Like, okay, well, would you rather stay in debt, or would you rather, like, do that work and pay off your credit card in the next 12 months? Like, I’d pick the second.
Sabrina: Yeah. Hav- I think having a really specific goal is so great. And going all the way back to where you said, like, even if you just start paying yourself, like, having the auto draft of, like, $100 a week.
Sure, that’s not a huge, sexy number, but when you’ve gone from only pulling out money when you, quote-unquote, “feel like you have enough,” and maybe you need it, to having it drip into your personal account, even if it’s just funding your nails or, you know, your monthly whatever it is. It can be the smallest thing, but it’s the energy of, like, my business paid for this.
My business is, like, helping support my family or things that we want to have or do. It is, it completely shifts the perspective from, like, supportive, like- Proactive and reactive, right?
Erinn: Huge. It’s huge. And this is all, this is all based on, like, habit formation. Like, change that is sustainable, that actually, like, moves is not you going from waking up in the morning at 7:30 to going straight to 5:00 AM.
It’s, okay, this next week I’m gonna wake up at 7:15, and I’m gonna do that for a week, and then I’m gonna do 7:00. I’m gonna do that for two weeks. That is when, over time, now you’re also building, like, support structures around that. Oh, you’re going to bed a little bit earlier. You have better, like, sleep hygiene.
You’re not looking at your phone. You know, all of those pieces that you actually, like, need to have happen in order to keep it going. And so you doing the $100 is an energetic move. It’s a habit move. And it’s, like, an identity shift because now your business is not just, like, the… Like, oh, this hobby that sometimes…
No, you’re prioritizing you and paying yourself.
Sabrina: Yeah. Exactly. I mean, that’s where profitability comes in. Like, you can be profitable even if it’s just a little bit. You know what I mean? And that’s where we’re going from having this really expensive hobby that looks good on paper, that do- that’s not actually a business to being…
‘Cause, I’m sorry, if you’re not paying yourself, you’re not a business. I’m, I’m just gonna throw that out there. Like, if you’re not paying yourself, you have an expensive hobby, and that’s the difference, right? And y- like you said, the, the energy of when we are in abundance and we do make those decisions confidently, this is part of that, right?

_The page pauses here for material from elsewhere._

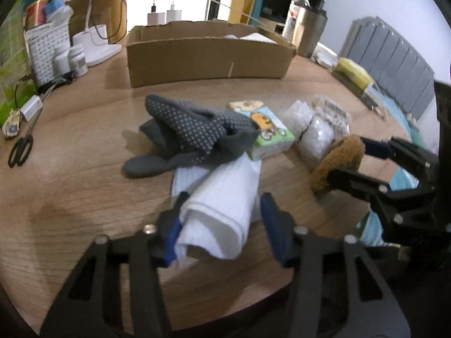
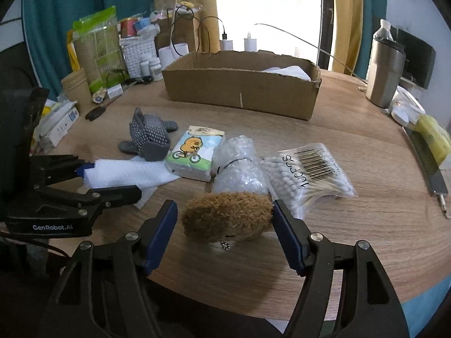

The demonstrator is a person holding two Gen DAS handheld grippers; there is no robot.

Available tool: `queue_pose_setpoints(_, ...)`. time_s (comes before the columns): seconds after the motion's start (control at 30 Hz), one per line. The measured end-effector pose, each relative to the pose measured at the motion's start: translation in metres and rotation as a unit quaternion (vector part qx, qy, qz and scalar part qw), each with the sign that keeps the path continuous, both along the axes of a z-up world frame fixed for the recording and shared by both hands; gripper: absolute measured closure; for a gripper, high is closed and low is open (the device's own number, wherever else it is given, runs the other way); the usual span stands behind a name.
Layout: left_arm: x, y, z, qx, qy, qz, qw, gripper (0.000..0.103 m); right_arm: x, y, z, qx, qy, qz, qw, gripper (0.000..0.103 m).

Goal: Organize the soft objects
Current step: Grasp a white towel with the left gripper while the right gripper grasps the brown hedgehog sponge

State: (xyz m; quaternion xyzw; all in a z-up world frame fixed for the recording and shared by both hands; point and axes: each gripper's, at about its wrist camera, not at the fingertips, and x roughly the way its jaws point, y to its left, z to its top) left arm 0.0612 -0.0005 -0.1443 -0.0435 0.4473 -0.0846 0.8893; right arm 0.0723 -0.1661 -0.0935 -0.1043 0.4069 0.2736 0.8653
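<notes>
My left claw (image 1: 222,222) straddles the folded white cloth (image 1: 222,211) on the table (image 1: 84,183), not yet pinching; my right claw (image 2: 225,233), spread, brackets the brown plush (image 2: 225,219). Squeeze both mid-body, then lift clear toward the cardboard box (image 2: 242,93).

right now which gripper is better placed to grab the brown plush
Right. The right gripper already straddles the brown plush, its jaws open on either side. The left gripper is around the white cloth instead.
</notes>
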Motion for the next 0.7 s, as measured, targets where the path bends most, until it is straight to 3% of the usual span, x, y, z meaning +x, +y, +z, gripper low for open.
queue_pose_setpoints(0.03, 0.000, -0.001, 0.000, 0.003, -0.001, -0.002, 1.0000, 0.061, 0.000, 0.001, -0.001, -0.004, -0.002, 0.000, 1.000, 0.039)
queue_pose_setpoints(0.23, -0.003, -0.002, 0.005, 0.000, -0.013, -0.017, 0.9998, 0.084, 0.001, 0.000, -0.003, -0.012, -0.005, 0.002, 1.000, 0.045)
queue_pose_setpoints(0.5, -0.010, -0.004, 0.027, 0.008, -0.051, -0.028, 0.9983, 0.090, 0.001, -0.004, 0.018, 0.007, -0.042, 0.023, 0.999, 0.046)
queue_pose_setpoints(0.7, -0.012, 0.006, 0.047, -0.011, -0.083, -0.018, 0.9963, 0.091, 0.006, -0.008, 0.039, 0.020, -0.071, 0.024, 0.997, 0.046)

When you know, even if it’s just $100 a week, but when you know that you are regularly contributing to whatever it is that you wanna con- contribute to, it’s the, like, I’m putting on my big girl pants and I’m putting on my blazer and I’m, like, legitimate, and you’re making decisions from that place of I am a successful business owner, not just a hobbyist who’s bad with money.
Okay. So more money is not always the answer, right? We, uh, so many people are like, “I just need to raise my prices. I just need to raise my prices, and then all the money woes will be taken care of,” or, “I just need to book more sessions, and all the money woes will be taken care of.” And that’s not actually the answer to financial stress, right?
So why is that not the truth?
Erinn: Here’s the problem. There’s a lot of problems with this, but one is we’re trying to avoid the thing that we actually need to look at in order to make the change. So if you’re saying, “I wanna, like, basically, like, make more money,” it’s because you wanna feel more of the money in your life, right?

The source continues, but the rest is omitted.